Bab 16: Melankolia

14 2 0
                                    

tw/mention of death, depression & suicide


Vanno mengendarai motornya dengan mengebut, lalu berhenti di sebuah sasana tinju. Ia kerap menumpahkan penatnya, meski lebih sering ditunjukkan dengan amarah. Bahkan, kali ini, Vanno hampir merusak samsak lagi dengan pukulannya.

Cowok itu terkapar dengan tubuh yang berkeringat, lalu menyiramkan sebotol air ke wajah dan tubuhnya. Seketika, seorang lelaki berpostur lebih tinggi melempar handuk ke arahnya. Dia adalah Gio, kakak sepupu Vanno yang merupakan pelatih tinju.

Gio menggelengkan kepalanya sambil tertawa, saat melihat Vanno masih bernapas dengan terengah-engah.

"Bro, olahraga itu bukan buat balas dendam dan lampiasin emosi. Tapi, buat bakar kalori. Lo kenapa sih? Berantem lagi sama bokap? Atau habis dihukum guru?"

"Nggak ada apa-apa kok, Bang. Gue lagi males aja pulang ke rumah, pengen disini dulu bentar." Vanno mencoba menyangkal, meski matanya jelas-jelas memancarkan amarah dan kesedihan.

"Lo pasti, lagi kepikiran Tante Amira ya?" tebak Gio selagi Vanno bersiap untuk membilas badannya. " Eyang cerita ke gue, katanya kemarin udah ketemu sama beliau di rumah sakit."

Vanno mengambil handuk dan baju ganti dari dalam loker, lalu menoleh.

"Iya, tapi gue nggak bisa masuk karena orang yang gue anggap sebagai Mama kandung nggak mau ketemu sama anaknya.
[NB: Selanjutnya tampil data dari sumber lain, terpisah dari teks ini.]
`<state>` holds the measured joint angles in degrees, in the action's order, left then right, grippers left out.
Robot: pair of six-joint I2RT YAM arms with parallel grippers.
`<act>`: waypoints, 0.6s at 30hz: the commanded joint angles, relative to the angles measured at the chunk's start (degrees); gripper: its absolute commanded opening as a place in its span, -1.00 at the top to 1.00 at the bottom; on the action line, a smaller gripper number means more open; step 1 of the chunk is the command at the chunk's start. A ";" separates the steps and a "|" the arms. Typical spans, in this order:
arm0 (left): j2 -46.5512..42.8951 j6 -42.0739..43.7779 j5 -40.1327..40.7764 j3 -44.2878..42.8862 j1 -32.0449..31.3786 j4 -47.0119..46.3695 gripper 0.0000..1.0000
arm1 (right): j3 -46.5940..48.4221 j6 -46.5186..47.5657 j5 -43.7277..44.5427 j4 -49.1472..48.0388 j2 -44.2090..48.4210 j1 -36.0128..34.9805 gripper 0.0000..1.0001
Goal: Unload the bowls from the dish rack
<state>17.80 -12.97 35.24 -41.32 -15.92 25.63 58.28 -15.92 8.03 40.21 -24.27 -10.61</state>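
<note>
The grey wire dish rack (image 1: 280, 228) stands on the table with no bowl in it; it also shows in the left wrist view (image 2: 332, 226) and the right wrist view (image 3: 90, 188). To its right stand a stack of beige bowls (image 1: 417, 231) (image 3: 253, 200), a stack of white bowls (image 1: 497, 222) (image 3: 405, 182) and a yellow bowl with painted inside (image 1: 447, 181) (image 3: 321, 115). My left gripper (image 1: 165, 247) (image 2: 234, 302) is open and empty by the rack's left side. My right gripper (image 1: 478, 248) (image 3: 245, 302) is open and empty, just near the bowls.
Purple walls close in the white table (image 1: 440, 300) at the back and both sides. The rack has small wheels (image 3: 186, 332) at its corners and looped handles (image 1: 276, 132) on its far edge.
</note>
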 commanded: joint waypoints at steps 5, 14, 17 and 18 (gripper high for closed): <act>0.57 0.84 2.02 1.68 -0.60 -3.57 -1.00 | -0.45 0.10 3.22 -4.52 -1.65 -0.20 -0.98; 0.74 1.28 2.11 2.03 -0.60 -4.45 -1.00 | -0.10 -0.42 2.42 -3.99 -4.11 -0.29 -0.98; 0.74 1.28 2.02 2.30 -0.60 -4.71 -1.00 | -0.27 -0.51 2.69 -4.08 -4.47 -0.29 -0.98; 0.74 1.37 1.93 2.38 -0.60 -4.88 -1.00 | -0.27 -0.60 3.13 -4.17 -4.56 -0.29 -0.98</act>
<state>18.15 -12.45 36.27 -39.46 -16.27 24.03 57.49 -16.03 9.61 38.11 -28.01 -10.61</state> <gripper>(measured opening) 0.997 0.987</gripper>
Padahal, gue mau kasih semangat supaya dia bisa sembuh."

"Van, nyokap lo mungkin belum sanggup untuk ketemu anak-anaknya karena rasa bersalah yang besar. Tapi, lo tetap nggak boleh nyerah gitu aja." Gio mencoba membujuk Vanno yang sudah seperti adik kandung baginya, sebab Gio adalah anak tunggal.

Vanno berdecak seraya melangkah ke ruang bilas. "Gue udah muak, Bang. Bagi gue sekarang, sosok Mama udah nggak ada. Untuk apa lagi gue mencoba ketemu? Nggak ada gunanya lagi, dia akan tetap benci sama gue dan Kaira."

Beberapa menit kemudian, Vanno sudah selesai mandi dan menemui Gio yang menunggu di mobilnya untuk mengantar pulang. Sementara, motor Vanno di titipkan terlebih dahulu.

Gio menyalakan radio dan mengencangkan AC, sebelum mengajak Vanno bicara.

"Van, sebenarnya tante Amira sempat pengen nitipin lo dan Kaira sama keluarga gue. Tapi, nyokap gue nggak setuju karena namanya orangtua harus bertanggungjawab merawat dan mendidik anaknya sampai dewasa."

" Saat itu, tante Amira berusaha untuk terus meyakinkan nyokap dengan segala cara. Sampai akhirnya, beliau jujur tentang penyakit kanker serviks udah lama dia derita setelah Kaira berumur tiga tahun. Itu sebabnya, tante Amira merasa bersalah. Beliau berpikir, untuk apa hidup di dunia kalau nggak bisa selalu bersama dengan keluarganya."

"Terus, apa dengan menitipkan gue dan Kaira, Mama bisa sembuh lalu melepaskan bebannya? Bagi gue, keputusan Mama itu egois." ketus Vanno sambil menggertakkan giginya.

Gio menepikan mobilnya di dekat sebuah taman, untuk menenangkan emosi. Ia tahu betul, anak seusia Vanno sangat sulit mengontrol emosi.

"Dari sudut pandang anak, mungkin seperti itu. Tapi, tante Amira juga merasa gagal jadi seorang ibu karena nggak bisa merawat lo juga Kaira dengan baik. Karena itu, beliau udah nyiapin tabungan pendidikan buat kalian."

"Nggak cuma itu,  tante Amira sempat nonton penampilan lo di pensi dan lomba band. Beliau juga yang menyumbang alat musik di Citra Buana, Van. Kalau lo mau tahu, isi galeri ponselnya itu semua tentang lo sama Kaira. Tante Amira sering kirim tas baru, bayarin seragam Kaira di sekolah lewat Eyang. Di kamarnya, beliau simpan semua piagam penghargaan yang pernah lo dan Kaira dapatkan."